WASHINGTON - L'armée américaine a mené une série de frappes aériennes contre des cibles du groupe État islamique en Syrie entre le 3 février et jeudi, en représailles à une embuscade en décembre qui a tué deux soldats américains et un interprète civil américain, selon des informations de l'Associated Press. Le Commandement central américain a confirmé que des avions américains ont mené 10 frappes contre plus de 30 cibles de l'EI, touchant des installations de stockage d'armes et d'autres infrastructures. Ces actions se sont produites alors que d'autres événements mondiaux importants se déroulaient, notamment une élection historique au Bangladesh et des discussions en cours concernant les directives en matière de vaccins aux États-Unis.
Les frappes en Syrie étaient une réponse directe à l'attaque de décembre.

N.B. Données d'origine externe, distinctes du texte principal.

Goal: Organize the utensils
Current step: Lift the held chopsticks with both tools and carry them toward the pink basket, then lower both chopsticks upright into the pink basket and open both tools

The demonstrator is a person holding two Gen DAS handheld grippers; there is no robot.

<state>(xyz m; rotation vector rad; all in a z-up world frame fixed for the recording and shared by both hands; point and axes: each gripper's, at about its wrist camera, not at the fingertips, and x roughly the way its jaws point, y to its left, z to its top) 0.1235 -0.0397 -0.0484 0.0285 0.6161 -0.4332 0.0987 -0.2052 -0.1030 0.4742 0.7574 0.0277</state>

Selon le Commandement central américain, les frappes ont ciblé un éventail d'infrastructures de l'EI. Les actions de l'armée interviennent alors que la situation dans la région reste volatile.
Parallèlement, au Bangladesh, le pays a organisé ses premières élections équitables depuis des années. Les vainqueurs sont désormais confrontés à la tâche ardue de s'attaquer à la corruption et à une économie en difficulté, comme l'a rapporté NPR.
Aux États-Unis, le paysage de la santé publique subit également des changements. Jim O'Neill, le secrétaire adjoint américain à la Santé, qui supervisait un département doté d'un budget de plus d'un billion de dollars et a signé la note de décision sur le nouveau calendrier vaccinal américain, a discuté de ses projets visant à augmenter la durée de vie humaine grâce à la recherche axée sur la longévité soutenue par ARPA-H, une agence fédérale dédiée à la recherche biomédicale, selon une interview avec MIT Technology Review. Cependant, l'article a également noté qu'O'Neill quitterait ses fonctions actuelles au sein du Département de la Santé et des Services sociaux.
En outre, le secrétaire d'État américain Marco Rubio a prononcé un discours liminaire à la Conférence de Munich sur la sécurité, qui a rassuré les parties prenantes européennes, bien qu'une certaine méfiance subsiste, selon NPR.